Thanks Army, for going through the wiki page and reviewing it.

I was thinking of using the character set of the schema where the statement
is prepared. Your example demonstrates that from user point of view, this
will be easier to understand and easier for us to document.

I will add your comment to the wiki page and address it at the end of the
day along with other comments if nonone has objection to this approach.

Mamta


On 4/3/07, Army <qo...@gmail.com> wrote:
>
> Thank you very much for the wiki page, Mamta.  It is indeed very helpful!
>
> Mamta Satoor wrote:
> > The character set of the schema the function is defined in. That keeps
> it
> > least confusing and easier for the users to understand.
>
> One question similar to Dan's, except mine is w.r.t:
>
> > 8)JDBC parameters (ie. ?) where the type of the parameter is a character
> > type will have the same collation as current schema's character set,
> based
> > on 3) above.
>
> Since a parameter maker does not have a "defined" schema, does "current
> schema"
> mean the schema when the statement is prepared, or the schema when it is
> executed?
>
> For example I can do the following in JDBC:
>
>    // Default schema ("APP").
>
>    PreparedStatement ps = conn.prepareStatement(
>        "select tablename, tabletype from sys.systables where tablename =
> ?");
>
>    ps.setString(1, "Acorn");
>
>    ResultSet rs = ps.executeQuery();
>    while (rs.next())
>        System.out.println("  -=> " + rs.getString(1) + " - " +
> rs.getString(2));
>
>    // Change current schema.
>    s.execute("set schema sys");
>
>    rs = ps.executeQuery();
>    while (rs.next())
>        System.out.println("  -=> " + rs.getString(1) + " - " +
> rs.getString(2));
>
> If we take "current schema" to mean the "schema when the statement is
> executed"
> then the first statement will fail (comparison of different collations))
> whereas
> the second one will succeed.
>
> If "current schema" means the "schema when the statement is prepared" then
> both
> of the above statements would fail (because there's no CAST on the
> syscol). That
> consistency would probably be a good thing (less confusing for users).
>
> Army
>
>

Re: some comments on collation wiki page

Posted by Army <qo...@gmail.com>.

Thank you very much for the wiki page, Mamta.  It is indeed very helpful!

Mamta Satoor wrote:
> The character set of the schema the function is defined in. That keeps it
> least confusing and easier for the users to understand.
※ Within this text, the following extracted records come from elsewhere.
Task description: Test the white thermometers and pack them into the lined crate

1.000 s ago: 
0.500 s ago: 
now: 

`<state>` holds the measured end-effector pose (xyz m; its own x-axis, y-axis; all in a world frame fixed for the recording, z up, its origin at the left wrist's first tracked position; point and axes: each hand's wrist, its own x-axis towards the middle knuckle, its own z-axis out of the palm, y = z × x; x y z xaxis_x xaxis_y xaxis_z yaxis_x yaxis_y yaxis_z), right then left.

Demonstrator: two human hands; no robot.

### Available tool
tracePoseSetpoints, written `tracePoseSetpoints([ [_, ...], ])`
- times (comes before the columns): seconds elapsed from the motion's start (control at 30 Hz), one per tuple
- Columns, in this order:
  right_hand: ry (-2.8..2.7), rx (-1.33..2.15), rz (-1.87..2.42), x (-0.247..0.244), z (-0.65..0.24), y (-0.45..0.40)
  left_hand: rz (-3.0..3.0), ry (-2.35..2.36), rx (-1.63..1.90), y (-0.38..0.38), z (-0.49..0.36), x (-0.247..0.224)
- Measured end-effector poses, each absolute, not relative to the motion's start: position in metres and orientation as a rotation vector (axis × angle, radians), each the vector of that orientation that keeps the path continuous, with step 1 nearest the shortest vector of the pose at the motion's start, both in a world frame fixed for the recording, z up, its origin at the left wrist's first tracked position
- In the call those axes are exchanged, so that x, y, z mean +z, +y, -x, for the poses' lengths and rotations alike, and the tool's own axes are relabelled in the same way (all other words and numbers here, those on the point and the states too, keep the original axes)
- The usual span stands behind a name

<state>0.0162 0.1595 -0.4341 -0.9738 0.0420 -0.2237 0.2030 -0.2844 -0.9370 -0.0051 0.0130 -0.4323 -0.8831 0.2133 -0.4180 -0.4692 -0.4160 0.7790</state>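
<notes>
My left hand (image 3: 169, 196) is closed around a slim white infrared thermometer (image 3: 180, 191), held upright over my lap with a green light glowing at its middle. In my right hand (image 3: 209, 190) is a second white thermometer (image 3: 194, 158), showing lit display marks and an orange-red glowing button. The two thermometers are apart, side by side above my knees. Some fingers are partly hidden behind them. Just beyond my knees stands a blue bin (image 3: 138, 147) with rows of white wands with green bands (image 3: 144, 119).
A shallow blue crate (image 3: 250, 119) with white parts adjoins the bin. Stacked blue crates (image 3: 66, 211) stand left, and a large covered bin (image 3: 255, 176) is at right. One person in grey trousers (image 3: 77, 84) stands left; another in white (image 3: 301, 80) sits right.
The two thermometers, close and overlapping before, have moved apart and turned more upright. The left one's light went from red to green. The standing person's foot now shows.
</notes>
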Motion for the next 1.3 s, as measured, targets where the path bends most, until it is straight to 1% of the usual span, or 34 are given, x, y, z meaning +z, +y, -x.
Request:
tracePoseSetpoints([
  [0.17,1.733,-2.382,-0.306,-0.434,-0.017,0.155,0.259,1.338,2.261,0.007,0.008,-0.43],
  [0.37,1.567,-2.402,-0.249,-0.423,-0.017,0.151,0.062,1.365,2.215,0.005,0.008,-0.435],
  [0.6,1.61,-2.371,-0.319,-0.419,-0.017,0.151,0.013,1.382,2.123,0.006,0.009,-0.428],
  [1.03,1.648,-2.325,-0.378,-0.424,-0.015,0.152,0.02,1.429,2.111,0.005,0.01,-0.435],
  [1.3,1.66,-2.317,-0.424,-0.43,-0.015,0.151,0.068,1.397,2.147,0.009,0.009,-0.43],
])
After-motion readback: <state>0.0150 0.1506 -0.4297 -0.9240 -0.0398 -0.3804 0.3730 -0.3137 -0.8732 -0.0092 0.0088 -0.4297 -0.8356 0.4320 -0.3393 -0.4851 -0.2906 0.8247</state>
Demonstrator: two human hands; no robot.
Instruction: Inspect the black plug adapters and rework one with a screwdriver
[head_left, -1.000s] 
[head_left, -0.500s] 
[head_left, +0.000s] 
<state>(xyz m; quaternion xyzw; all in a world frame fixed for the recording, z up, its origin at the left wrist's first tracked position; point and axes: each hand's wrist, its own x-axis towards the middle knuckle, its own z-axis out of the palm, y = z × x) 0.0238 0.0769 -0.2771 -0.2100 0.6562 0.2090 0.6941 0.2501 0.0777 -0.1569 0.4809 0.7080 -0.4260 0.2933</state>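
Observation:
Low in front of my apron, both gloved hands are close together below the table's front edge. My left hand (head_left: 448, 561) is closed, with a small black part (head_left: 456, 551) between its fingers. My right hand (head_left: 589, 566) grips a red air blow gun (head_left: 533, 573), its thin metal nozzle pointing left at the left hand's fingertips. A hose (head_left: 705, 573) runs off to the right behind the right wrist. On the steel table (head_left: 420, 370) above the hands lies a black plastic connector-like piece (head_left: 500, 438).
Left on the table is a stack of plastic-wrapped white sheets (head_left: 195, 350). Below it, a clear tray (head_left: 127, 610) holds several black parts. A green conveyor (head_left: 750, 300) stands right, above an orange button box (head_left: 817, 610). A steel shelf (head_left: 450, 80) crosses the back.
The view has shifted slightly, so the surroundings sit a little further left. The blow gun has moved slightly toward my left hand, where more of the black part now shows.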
One question similar to Dan's, except mine is w.r.t:

 > 8)JDBC parameters (ie. ?) where the type of the parameter is a character
 > type will have the same collation as current schema's character set, based
 > on 3) above.

Since a parameter maker does not have a "defined" schema, does "current schema" 
mean the schema when the statement is prepared, or the schema when it is executed?

For example I can do the following in JDBC:

    // Default schema ("APP").

    PreparedStatement ps = conn.prepareStatement(
        "select tablename, tabletype from sys.systables where tablename = ?");

    ps.setString(1, "Acorn");

    ResultSet rs = ps.executeQuery();
    while (rs.next())
        System.out.println("  -=> " + rs.getString(1) + " - " + rs.getString(2));

    // Change current schema.
    s.execute("set schema sys");

    rs = ps.executeQuery();
    while (rs.next())
        System.out.println("  -=> " + rs.getString(1) + " - " + rs.getString(2));

If we take "current schema" to mean the "schema when the statement is executed" 
then the first statement will fail (comparison of different collations)) whereas 
the second one will succeed.

If "current schema" means the "schema when the statement is prepared" then both 
of the above statements would fail (because there's no CAST on the syscol). That 
consistency would probably be a good thing (less confusing for users).

Army

Re: some comments on collation wiki page

Posted by Mamta Satoor <ms...@gmail.com>.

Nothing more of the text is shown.